### Provided data
☆ ☆ ☆ ☆

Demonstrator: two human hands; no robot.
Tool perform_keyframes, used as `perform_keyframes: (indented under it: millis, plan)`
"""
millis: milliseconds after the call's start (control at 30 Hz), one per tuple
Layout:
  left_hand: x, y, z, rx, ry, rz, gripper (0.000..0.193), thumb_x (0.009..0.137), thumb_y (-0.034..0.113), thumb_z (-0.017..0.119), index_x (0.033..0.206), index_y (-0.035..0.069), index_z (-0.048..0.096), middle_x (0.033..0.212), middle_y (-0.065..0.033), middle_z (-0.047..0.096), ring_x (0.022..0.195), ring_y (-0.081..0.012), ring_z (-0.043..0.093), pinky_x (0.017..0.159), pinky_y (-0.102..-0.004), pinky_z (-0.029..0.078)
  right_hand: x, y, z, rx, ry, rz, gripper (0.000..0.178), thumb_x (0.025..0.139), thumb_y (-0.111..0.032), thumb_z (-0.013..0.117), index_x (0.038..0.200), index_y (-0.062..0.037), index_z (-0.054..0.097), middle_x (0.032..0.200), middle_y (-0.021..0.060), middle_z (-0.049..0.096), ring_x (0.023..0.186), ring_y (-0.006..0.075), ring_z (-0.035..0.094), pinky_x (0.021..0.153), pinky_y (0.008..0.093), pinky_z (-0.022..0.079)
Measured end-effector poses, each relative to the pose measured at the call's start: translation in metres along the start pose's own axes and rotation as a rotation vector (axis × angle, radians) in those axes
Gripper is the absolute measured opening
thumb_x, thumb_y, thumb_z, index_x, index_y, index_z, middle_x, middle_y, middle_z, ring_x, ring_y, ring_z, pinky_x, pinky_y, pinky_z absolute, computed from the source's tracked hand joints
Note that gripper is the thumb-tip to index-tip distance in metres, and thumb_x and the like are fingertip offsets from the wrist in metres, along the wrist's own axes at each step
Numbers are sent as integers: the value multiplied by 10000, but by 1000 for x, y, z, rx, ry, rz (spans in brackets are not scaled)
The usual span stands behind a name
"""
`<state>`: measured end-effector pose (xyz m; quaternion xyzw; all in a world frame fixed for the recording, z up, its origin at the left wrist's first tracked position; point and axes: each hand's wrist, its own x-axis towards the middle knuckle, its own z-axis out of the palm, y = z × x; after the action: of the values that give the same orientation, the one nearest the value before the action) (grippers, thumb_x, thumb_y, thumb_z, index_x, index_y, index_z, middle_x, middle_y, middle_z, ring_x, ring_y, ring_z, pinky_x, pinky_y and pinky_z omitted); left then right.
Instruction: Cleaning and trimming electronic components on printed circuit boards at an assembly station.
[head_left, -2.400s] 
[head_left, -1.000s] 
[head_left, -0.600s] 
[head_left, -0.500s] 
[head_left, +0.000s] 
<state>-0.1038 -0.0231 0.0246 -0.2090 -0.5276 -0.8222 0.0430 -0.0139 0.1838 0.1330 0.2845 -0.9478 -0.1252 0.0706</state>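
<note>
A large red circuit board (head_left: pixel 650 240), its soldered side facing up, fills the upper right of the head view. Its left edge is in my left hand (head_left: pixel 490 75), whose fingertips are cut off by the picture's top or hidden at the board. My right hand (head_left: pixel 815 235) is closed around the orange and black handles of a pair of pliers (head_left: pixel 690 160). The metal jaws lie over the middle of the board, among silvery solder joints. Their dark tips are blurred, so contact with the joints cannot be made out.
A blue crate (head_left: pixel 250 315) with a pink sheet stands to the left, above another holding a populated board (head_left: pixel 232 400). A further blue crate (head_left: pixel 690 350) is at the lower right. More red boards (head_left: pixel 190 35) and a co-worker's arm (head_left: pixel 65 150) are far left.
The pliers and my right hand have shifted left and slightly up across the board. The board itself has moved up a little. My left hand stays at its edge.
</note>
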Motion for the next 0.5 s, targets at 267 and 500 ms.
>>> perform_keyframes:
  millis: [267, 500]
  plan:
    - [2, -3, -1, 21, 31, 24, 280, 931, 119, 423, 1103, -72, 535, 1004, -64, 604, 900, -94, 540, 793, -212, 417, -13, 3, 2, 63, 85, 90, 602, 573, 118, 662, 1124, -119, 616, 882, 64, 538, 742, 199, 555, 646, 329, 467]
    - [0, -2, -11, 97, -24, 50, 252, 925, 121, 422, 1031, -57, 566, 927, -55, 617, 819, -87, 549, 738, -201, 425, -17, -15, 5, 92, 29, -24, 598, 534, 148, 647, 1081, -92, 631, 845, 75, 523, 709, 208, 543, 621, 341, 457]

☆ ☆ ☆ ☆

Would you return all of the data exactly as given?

Demonstrator: two human hands; no robot.
Tool perform_keyframes, used as `perform_keyframes: (indented under it: millis, plan)`
"""
millis: milliseconds after the call's start (control at 30 Hz), one per tuple
Layout:
  left_hand: x, y, z, rx, ry, rz, gripper (0.000..0.193), thumb_x (0.009..0.137), thumb_y (-0.034..0.113), thumb_z (-0.017..0.119), index_x (0.033..0.206), index_y (-0.035..0.069), index_z (-0.048..0.096), middle_x (0.033..0.212), middle_y (-0.065..0.033), middle_z (-0.047..0.096), ring_x (0.022..0.195), ring_y (-0.081..0.012), ring_z (-0.043..0.093), pinky_x (0.017..0.159), pinky_y (-0.102..-0.004), pinky_z (-0.029..0.078)
  right_hand: x, y, z, rx, ry, rz, gripper (0.000..0.178), thumb_x (0.025..0.139), thumb_y (-0.111..0.032), thumb_z (-0.013..0.117), index_x (0.038..0.200), index_y (-0.062..0.037), index_z (-0.054..0.097), middle_x (0.032..0.200), middle_y (-0.021..0.060), middle_z (-0.049..0.096), ring_x (0.023..0.186), ring_y (-0.006..0.075), ring_z (-0.035..0.094), pinky_x (0.021..0.153), pinky_y (0.008..0.093), pinky_z (-0.022..0.079)
Measured end-effector poses, each relative to the pose measured at the call's start: translation in metres along the start pose's own axes and rotation as a rotation vector (axis × angle, radians) in those axes
Gripper is the absolute measured opening
thumb_x, thumb_y, thumb_z, index_x, index_y, index_z, middle_x, middle_y, middle_z, ring_x, ring_y, ring_z, pinky_x, pinky_y, pinky_z absolute, computed from the source's tracked hand joints
Note that gripper is the thumb-tip to index-tip distance in metres, and thumb_x and the like are fingertip offsets from the wrist in metres, along the wrist's own axes at each step
Numbers are sent as integers: the value multiplied by 10000, but by 1000 for x, y, z, rx, ry, rz (spans in brackets are not scaled)
The usual span stands behind a name
"""
`<state>`: measured end-effector pose (xyz m; quaternion xyzw; all in a world frame fixed for the recording, z up, its origin at the left wrist's first tracked position; point and axes: each hand's wrist, its own x-axis towards the middle knuckle, its own z-axis out of the palm, y = z × x; after the action: of the values that give the same orientation, the one nearest the value before the action) (grippers, thumb_x, thumb_y, thumb_z, index_x, index_y, index_z, middle_x, middle_y, middle_z, ring_x, ring_y, ring_z, pinky_x, pinky_y and pinky_z omitted); left then right.
Instruction: Cleaning and trimming electronic components on printed circuit boards at an assembly station.
[head_left, -2.400s] 
[head_left, -1.000s] 
[head_left, -0.600s] 
[head_left, -0.500s] 
[head_left, +0.000s] 
<state>-0.1038 -0.0231 0.0246 -0.2090 -0.5276 -0.8222 0.0430 -0.0139 0.1838 0.1330 0.2845 -0.9478 -0.1252 0.0706</state>
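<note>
A large red circuit board (head_left: pixel 650 240), its soldered side facing up, fills the upper right of the head view. Its left edge is in my left hand (head_left: pixel 490 75), whose fingertips are cut off by the picture's top or hidden at the board. My right hand (head_left: pixel 815 235) is closed around the orange and black handles of a pair of pliers (head_left: pixel 690 160). The metal jaws lie over the middle of the board, among silvery solder joints. Their dark tips are blurred, so contact with the joints cannot be made out.
A blue crate (head_left: pixel 250 315) with a pink sheet stands to the left, above another holding a populated board (head_left: pixel 232 400). A further blue crate (head_left: pixel 690 350) is at the lower right. More red boards (head_left: pixel 190 35) and a co-worker's arm (head_left: pixel 65 150) are far left.
The pliers and my right hand have shifted left and slightly up across the board. The board itself has moved up a little. My left hand stays at its edge.
</note>
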Motion for the next 0.5 s, targets at 267 and 500 ms.
>>> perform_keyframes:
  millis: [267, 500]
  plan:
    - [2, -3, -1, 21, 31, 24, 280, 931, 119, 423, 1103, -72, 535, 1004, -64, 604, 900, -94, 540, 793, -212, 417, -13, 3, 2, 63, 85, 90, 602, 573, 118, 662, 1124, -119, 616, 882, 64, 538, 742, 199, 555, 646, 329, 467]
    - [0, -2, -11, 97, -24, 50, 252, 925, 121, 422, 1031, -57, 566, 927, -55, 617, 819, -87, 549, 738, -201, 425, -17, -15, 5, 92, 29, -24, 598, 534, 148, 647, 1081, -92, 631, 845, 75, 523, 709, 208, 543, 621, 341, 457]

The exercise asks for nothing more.